The list of compliant institutions includes all major Tier-1 banks holding international licenses. These heavyweights, including Access Bank, Fidelity Bank, First Bank, GTBank (GTCO), UBA, and Zenith Bank, have successfully crossed the ₦500 billion minimum capital threshold. Their compliance is seen as a major boost for the Nigerian economy, as these banks are now better positioned to support large-scale industrial projects and international trade.

For banks operating under national and regional licenses, the compliance list is equally impressive. Institutions such as Citibank Nigeria, Ecobank Nigeria, Globus Bank, Stanbic IBTC, Sterling Bank, Wema Bank, PremiumTrust Bank, and Providus Bank have all surpassed the ₦200 billion requirement. The early compliance of these mid-tier banks suggests a strong appetite for growth and a successful drive for capital injection through rights issues and private placements.

Specialized banks and merchant lenders join the list

The recapitalization success extends beyond traditional commercial banking into specialized financial sectors. Two prominent non-interest banks, Jaiz Bank and Lotus Bank, have confirmed they met their respective capital benchmarks. Additionally, three merchant banks—FSDH, Greenwich, and Nova—have achieved the ₦50 billion required for their specific category, ensuring they remain competitive in the investment banking space.
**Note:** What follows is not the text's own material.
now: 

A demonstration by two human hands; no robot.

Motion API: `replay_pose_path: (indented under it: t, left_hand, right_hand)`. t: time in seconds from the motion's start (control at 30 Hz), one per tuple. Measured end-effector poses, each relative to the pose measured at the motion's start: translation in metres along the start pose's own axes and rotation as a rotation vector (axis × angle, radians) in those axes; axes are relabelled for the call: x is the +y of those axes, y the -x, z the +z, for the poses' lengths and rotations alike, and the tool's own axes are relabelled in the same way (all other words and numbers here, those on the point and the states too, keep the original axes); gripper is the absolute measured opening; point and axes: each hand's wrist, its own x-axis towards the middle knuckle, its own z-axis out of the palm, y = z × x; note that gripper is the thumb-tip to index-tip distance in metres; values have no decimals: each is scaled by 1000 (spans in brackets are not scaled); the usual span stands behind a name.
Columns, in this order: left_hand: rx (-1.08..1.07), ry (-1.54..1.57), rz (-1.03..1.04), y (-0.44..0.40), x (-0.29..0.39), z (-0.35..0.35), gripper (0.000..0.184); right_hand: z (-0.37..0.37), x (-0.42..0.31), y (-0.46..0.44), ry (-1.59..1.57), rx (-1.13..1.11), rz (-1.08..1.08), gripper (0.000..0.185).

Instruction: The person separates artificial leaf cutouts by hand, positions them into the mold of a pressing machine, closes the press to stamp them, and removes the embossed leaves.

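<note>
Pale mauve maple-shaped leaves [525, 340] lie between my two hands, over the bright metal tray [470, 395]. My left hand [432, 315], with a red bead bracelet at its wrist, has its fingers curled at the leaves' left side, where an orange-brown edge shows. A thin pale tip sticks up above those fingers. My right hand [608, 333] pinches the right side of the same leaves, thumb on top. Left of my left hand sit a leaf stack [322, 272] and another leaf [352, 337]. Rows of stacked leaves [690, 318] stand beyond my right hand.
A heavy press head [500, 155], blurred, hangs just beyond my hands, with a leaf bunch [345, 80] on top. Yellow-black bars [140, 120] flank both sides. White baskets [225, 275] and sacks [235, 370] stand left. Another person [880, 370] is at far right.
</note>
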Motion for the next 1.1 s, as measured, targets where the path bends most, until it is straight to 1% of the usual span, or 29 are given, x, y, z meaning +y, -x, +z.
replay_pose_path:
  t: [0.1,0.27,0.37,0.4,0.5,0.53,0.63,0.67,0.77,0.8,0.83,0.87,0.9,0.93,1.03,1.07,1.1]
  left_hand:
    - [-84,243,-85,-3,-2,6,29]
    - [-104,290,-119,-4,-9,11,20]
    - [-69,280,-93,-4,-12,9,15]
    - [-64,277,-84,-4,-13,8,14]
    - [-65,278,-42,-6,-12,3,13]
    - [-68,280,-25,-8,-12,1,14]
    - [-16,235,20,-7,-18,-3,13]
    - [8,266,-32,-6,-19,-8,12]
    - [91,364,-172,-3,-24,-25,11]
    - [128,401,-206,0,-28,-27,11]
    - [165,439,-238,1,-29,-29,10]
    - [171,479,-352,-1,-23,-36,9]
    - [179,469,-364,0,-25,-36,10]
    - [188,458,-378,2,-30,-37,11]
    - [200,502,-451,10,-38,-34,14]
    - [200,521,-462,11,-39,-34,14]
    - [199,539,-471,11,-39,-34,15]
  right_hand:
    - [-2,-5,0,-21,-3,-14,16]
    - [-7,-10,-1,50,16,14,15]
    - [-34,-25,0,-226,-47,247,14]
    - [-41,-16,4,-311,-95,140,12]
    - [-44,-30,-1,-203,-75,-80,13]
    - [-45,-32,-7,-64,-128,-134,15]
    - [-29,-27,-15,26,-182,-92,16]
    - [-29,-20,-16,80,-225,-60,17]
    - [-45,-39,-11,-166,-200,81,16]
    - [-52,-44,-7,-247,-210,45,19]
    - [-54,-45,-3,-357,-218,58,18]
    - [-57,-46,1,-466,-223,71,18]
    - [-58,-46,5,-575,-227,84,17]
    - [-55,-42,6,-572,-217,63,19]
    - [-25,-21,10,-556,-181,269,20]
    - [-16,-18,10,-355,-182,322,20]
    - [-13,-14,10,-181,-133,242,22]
Despite the positive news, the CBN data indicates that approximately 14 banks are still struggling to meet the new requirements. These institutions now face a high-pressure countdown as the March 31 deadline approaches. Failure to meet the target could result in the revocation of licenses, forced mergers, or downgrading to lower-tier banking categories.

Bank Category New Minimum Capital Number Compliant
International Banks ₦500 Billion 6
National Banks ₦200 Billion 8
Merchant Banks ₦50 Billion 3
Non-Interest Banks ₦10 – ₦20 Billion 2

Financial analysts believe the successful recapitalization of the majority of banks will lead to a more robust lending environment in 2026. By strengthening their balance sheets, these banks are expected to lower the risk of systemic failure and improve their ability to absorb potential shocks from bad loans. The CBN has maintained that the goal is to create a “trillion-dollar economy” supported by a world-class banking sector.

Future of the banking landscape post-deadline

The banking industry is expected to witness further consolidation in the first quarter of 2026 as the remaining 14 banks seek strategic partnerships. Industry insiders suggest that a few “marriage of convenience” mergers are already in the works for those unable to raise capital independently. This could lead to a leaner but more powerful financial landscape, with fewer but more capitalized players dominating the market.

The Central Bank has also recently issued directives regarding bad loans and foreign card transactions, indicating that regulatory oversight will only intensify once the capital targets are met. The move to end forbearance on non-performing loans has already sparked some concern, making the capital buffers even more critical for survival. Investors have largely responded positively to the news, with banking stocks on the Nigerian Exchange (NGX) showing increased activity.

As the financial year progresses, the focus will shift to how these banks utilize their newfound capital to drive innovation and financial inclusion. With the deadline less than three months away, the CBN is expected to keep a close watch on the remaining laggards. The next few weeks will be decisive for the future of the Nigerian financial services industry.